Posted by Phil Nugent

NEW YORK: It's a great week for wild men in the Big Apple repertory scene. The Italian-born Marco Ferreri was the kind of artist who is unimaginable without the 1960s but who wasn't quite of the '60s: he was the kind of older, shaggy figure who was attracted to exploring ideas of liberation, revolution, self-transformation, and chaos but who was never easily convinced that they led to utopia. An eight-film DVD box set of Ferreri's work was released here last year; with any luck, it might create a new audience for such works as La Grande Bouffe and Tales of Ordinary Madness (starring Ben Gazzara as a stand-in for Charles Bukowski). One film not included in the set is the 1969 Dillinger Is Dead, which, starting today, plays for a week in a new 35 mm. print at BAM. The film stars the pre-eminent French Mr. Smooth of his generation, Michel Piccoli, who comes home one night for a long evening of cooking, gun-polishing, and soul-searching while his missus, played by Keith Richards muse Anita Pallenberg, is zonked out in the bedroom. Dillinger does not come our way often, so this screening is highly recommended.

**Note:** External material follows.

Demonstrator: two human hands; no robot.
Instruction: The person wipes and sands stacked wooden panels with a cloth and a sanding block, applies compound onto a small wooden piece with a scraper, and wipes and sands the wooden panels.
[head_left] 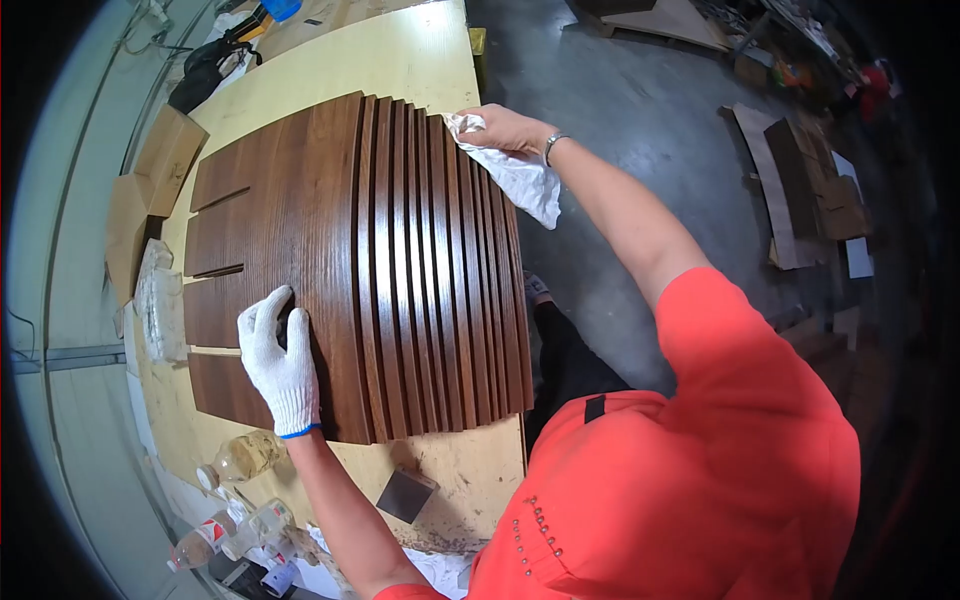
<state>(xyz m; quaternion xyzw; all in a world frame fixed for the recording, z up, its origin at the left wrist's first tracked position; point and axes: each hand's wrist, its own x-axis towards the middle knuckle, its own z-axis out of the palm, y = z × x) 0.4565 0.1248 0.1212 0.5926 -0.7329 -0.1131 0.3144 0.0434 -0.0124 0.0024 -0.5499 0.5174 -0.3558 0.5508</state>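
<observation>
A big pile of brown boards (pixel 330 200) lies flat on a pale yellow table (pixel 420 50). The boards overlap like little steps, so many thin edges show side by side, and bright light shines off the middle ones. The top board is the wide one on the left of the view, and it has thin cuts going in from its left edge. The left hand (pixel 277 355) wears a white glove with a blue rim. It is on the top board, with its fingers a bit bent and the thumb spread away from them, and I see nothing in its grip. The right hand (pixel 505 130) is bare, with a shiny band (pixel 555 148) on the wrist. Its fingers are closed around a white cloth (pixel 520 185), pinching it at the top corner of the pile, and the rest of the cloth hangs down over the side. A small dark block (pixel 406 494) sits on the table near the bottom of the pile. Just left of it are some plastic bottles (pixel 245 458). An open cardboard box (pixel 165 160) and a crinkly see-through bundle (pixel 160 300) are by the boards' left edge.
</observation>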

Actors like Rip Torn don't come dancing down the main drag every day, either, and it's hard to think of another irascible, once-borderline-unemployable thespian crazy who's mellowed into such a surefire entertainer without losing much of his edge, piss, and vinegar. Anthology Film Archives has concocted a mini-Rip Torn festival that begins next Thursday with Maidstone, the legendary Norman Mailer improv party that ends with our hero, dissatisfied with the ending Mailer had settled for, trying to juice things up by attacking his director with a hammer after Mailer thought the shoot had wrapped, and 1973's Payday, arguably the finest full-length showcase of Torn's career, in which he stars as a third-rate country music star barnstorming across the back roads while his fuse gets shorter and shorter and his heart rate gets perilously faster. The retrospective, which runs for a couple of weeks, also includes Alan Rudolph and writer Bud Shrake's joyously entertaining Songwriter, in which Rip demonstrates that he may be the only man alive who can turn Willie Nelson into his straight man; the little-seen 1970 Tropic of Cancer, starring Rip as Henry Miller; Milton Moses Ginsburg's Coming Apart, a virtual one-man show with Rip as a demented psychiatrist filming himself in a mirror; Beyond the Law, another Mailer psychodrama; and the more recent 40 Shades of Blue, starring the grizzled older Torn as a legendary Southern music producer. There's also a special program labeled "A Rip Torn Miscellanea", consisting of "rare footage of Torn, including documentation of some of his renowned stage performances, forgotten talk-show appearances, excerpts from some of his lesser-known film and TV work," including a half-hour TV film from 1976 in which he plays Walt Whitman.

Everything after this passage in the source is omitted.